In 1997, Box directed his first short film for Aardman, "Stage Fright," which premiered at the San Sebastian Film Festival. Box's tale of Victorian ambition and deceit went on to win a BAFTA Award for the Best Animated Short Film of 1997, in addition to many other prestigious awards. In 1999, Nick Park and Peter Lord invited Box to be an animator on Aardman's first feature film, "Chicken Run." "Wallace & Gromit: The Curse of the Were-Rabbit" marks Box's feature film directorial debut.
MARK BURTON (Screenwriter) is a UK-based comedy writer with a widely varied career in film and television on both sides of the Atlantic. He has won several awards for his writing, including the British Comedy Award and the Premier Ondas Award. He most recently co-wrote DreamWorks' computer-animated hit "Madagascar." He had earlier collaborated with the Aardman team when he provided additional dialogue for the clay-animated smash "Chicken Run."
Burton has written extensively for many leading British comedy shows, including "Clive Anderson Talks Back," "Jack Dee's Happy Hour," "Never Mind the Buzzcocks," "2DTV," "Have I Got News For You" and "Spitting Image." He was also the co-creator and co-writer of the BBC sitcom "The Peter Principle," which starred Jim Broadbent.

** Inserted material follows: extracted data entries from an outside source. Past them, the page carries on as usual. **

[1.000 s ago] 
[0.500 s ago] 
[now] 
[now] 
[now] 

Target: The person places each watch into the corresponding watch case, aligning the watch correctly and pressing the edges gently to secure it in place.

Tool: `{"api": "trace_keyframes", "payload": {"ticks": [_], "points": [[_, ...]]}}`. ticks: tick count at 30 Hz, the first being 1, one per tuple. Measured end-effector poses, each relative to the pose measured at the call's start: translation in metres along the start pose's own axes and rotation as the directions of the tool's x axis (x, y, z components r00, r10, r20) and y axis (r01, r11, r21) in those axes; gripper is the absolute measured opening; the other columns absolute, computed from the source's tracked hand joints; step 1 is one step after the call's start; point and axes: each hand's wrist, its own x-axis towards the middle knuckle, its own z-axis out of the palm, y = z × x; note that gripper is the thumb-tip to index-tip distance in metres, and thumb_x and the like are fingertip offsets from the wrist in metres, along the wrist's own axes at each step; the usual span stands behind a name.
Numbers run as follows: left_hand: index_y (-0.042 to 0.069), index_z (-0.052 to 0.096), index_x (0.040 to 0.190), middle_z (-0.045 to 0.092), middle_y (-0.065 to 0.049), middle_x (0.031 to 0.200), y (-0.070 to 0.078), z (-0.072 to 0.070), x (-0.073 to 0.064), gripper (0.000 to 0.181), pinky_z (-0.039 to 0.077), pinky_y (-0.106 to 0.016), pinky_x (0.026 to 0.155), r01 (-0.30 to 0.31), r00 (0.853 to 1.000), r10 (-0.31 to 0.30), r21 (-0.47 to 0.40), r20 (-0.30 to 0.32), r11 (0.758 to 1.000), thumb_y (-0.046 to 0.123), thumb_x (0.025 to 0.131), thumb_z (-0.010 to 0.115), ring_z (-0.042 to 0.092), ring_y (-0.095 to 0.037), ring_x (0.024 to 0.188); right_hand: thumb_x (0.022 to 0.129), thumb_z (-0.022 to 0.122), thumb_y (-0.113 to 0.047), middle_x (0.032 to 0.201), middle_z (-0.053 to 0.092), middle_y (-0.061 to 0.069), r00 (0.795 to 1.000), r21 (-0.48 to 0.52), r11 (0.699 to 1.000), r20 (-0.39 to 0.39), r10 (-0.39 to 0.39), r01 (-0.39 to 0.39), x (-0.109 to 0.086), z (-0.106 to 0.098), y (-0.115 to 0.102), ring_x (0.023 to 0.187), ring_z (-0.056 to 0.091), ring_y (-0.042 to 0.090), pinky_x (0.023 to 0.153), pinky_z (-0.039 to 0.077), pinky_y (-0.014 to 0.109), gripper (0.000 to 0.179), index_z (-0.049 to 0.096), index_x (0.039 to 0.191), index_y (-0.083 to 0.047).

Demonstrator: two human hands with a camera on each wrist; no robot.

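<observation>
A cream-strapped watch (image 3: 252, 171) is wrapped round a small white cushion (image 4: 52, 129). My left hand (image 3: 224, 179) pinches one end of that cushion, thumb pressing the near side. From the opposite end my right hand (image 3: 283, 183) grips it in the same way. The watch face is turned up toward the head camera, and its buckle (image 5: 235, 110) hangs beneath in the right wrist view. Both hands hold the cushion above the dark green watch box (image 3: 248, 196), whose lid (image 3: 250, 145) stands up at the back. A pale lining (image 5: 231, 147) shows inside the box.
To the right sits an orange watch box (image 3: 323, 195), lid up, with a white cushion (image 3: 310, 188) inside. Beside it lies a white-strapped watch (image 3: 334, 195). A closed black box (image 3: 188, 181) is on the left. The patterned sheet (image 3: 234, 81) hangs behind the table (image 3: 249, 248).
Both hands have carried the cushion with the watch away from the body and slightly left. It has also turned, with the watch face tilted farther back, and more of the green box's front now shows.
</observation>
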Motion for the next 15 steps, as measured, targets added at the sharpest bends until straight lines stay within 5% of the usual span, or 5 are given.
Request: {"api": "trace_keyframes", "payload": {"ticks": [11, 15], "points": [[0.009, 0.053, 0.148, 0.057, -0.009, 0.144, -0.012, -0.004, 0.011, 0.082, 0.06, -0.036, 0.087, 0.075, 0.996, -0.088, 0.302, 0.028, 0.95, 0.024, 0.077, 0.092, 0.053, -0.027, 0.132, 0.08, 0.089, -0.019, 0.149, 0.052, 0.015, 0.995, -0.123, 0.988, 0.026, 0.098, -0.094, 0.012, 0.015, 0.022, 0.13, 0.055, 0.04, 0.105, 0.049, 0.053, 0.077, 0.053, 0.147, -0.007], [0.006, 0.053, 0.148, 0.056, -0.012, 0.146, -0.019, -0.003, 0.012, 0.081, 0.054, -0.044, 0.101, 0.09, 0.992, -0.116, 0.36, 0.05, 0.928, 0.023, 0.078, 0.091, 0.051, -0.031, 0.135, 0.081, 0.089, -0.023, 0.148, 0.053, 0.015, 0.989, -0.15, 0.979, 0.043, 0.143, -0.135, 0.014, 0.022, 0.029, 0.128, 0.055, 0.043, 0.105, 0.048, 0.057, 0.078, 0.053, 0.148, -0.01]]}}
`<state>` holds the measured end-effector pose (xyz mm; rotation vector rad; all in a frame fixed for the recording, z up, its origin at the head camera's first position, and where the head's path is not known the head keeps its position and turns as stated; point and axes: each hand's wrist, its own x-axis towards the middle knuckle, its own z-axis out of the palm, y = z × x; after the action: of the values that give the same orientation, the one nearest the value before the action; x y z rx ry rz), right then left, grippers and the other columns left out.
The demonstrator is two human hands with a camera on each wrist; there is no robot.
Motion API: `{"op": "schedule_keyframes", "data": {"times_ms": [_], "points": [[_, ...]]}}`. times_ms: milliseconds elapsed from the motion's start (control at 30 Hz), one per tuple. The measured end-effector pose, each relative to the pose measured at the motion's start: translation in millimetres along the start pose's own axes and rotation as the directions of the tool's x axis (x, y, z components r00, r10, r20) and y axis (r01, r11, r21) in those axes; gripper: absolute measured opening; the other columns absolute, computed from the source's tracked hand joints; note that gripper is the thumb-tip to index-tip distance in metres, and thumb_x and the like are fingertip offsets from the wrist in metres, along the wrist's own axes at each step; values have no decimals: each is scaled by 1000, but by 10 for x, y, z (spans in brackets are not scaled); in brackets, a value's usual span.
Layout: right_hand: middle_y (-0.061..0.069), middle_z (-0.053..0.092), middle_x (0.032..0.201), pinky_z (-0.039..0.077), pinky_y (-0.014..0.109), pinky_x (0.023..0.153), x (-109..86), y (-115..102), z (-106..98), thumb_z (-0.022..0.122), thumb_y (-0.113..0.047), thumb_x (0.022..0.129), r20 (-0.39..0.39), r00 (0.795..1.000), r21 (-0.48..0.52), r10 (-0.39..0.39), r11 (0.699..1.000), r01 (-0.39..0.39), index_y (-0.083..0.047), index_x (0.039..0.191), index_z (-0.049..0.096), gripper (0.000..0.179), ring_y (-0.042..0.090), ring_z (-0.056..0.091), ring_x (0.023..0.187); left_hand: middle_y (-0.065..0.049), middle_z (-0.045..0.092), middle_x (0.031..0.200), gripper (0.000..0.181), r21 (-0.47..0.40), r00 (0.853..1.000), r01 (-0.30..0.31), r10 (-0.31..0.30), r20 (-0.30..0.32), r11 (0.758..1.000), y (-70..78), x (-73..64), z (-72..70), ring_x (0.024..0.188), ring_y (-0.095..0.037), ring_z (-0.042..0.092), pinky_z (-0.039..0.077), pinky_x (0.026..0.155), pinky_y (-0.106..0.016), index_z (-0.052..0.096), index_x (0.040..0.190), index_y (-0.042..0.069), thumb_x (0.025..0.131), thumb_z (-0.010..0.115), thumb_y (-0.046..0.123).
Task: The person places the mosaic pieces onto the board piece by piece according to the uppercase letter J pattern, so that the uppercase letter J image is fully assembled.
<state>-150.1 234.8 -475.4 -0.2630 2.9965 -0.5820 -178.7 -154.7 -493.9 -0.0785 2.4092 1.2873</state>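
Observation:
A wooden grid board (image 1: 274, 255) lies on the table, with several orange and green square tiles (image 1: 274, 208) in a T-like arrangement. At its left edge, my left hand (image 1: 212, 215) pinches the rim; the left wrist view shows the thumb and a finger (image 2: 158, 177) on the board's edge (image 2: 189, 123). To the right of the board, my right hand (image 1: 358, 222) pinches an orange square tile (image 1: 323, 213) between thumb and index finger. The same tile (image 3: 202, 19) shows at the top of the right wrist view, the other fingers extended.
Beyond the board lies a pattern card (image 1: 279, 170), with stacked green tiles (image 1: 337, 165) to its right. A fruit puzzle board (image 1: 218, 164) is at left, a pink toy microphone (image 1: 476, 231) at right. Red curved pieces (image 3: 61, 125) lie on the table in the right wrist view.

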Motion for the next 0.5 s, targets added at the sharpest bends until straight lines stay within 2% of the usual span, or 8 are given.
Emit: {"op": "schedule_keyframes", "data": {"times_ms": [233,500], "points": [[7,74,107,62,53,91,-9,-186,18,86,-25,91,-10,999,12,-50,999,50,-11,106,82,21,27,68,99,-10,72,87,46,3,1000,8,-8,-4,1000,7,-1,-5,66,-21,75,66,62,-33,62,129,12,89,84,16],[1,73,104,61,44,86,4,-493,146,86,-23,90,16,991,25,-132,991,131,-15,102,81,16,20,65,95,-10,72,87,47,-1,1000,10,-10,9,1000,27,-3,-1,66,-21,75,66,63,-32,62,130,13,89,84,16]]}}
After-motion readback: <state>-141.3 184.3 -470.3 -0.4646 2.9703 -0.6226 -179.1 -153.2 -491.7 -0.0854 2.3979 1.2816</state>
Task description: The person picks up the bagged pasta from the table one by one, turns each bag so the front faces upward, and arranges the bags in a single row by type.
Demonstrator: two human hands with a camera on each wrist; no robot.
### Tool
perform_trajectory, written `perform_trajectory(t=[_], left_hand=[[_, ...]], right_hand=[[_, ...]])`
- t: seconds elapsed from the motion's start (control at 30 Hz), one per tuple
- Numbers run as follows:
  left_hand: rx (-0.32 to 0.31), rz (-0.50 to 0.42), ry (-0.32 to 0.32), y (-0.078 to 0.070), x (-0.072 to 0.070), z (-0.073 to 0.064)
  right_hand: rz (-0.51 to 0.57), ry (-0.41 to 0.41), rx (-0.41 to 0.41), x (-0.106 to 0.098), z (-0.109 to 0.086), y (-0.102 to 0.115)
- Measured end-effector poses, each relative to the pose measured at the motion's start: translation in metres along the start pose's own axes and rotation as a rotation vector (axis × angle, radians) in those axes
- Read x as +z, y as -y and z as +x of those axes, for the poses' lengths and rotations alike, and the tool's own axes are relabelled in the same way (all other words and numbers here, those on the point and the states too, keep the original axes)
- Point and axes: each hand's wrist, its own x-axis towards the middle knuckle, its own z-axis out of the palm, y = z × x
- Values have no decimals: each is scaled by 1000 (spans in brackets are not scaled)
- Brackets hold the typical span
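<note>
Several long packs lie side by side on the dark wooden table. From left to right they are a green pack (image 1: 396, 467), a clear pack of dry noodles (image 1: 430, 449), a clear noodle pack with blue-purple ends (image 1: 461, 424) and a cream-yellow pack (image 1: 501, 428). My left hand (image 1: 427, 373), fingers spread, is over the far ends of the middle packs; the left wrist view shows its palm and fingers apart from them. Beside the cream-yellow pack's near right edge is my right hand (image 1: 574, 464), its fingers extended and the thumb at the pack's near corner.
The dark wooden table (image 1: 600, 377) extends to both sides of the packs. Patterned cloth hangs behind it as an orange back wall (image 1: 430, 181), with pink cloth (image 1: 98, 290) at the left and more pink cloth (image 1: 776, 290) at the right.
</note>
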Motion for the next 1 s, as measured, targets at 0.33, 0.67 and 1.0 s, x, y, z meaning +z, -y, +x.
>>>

BOB BAKER (Screenwriter) first collaborated with Nick Park to write the Wallace & Gromit short "The Wrong Trousers," which won numerous awards, including an Oscar®. Three years later, he and Park teamed again to write the third Wallace & Gromit short, "A Close Shave," which won an Oscar® in 1996 and an Emmy in 1997.
Educated in Bristol at Air Balloon Hill School, Baker attended the West of England College of Art. After leaving college, he began making animated films in a home built studio, including a series of short cartoons for the BBC.
Together with his then-writing partner, Baker started his writing career scripting nine episodes of the popular series "Dr. Who," which retains a cult following to this day. Baker went on to write ten series over nine years. He also wrote many television plays, including "Thick as Thieves," which won the British Television Society Award for Best Drama. In addition, he wrote a number of popular children's series, including "King of the Castle," which was nominated for a BAFTA Award.
Baker has also written for a number of primetime police series in the UK, including "Z Cars," "Shoestring" and "Bergerac." He also spent several years at HTV, where he oversaw all script matters for numerous international co-productions.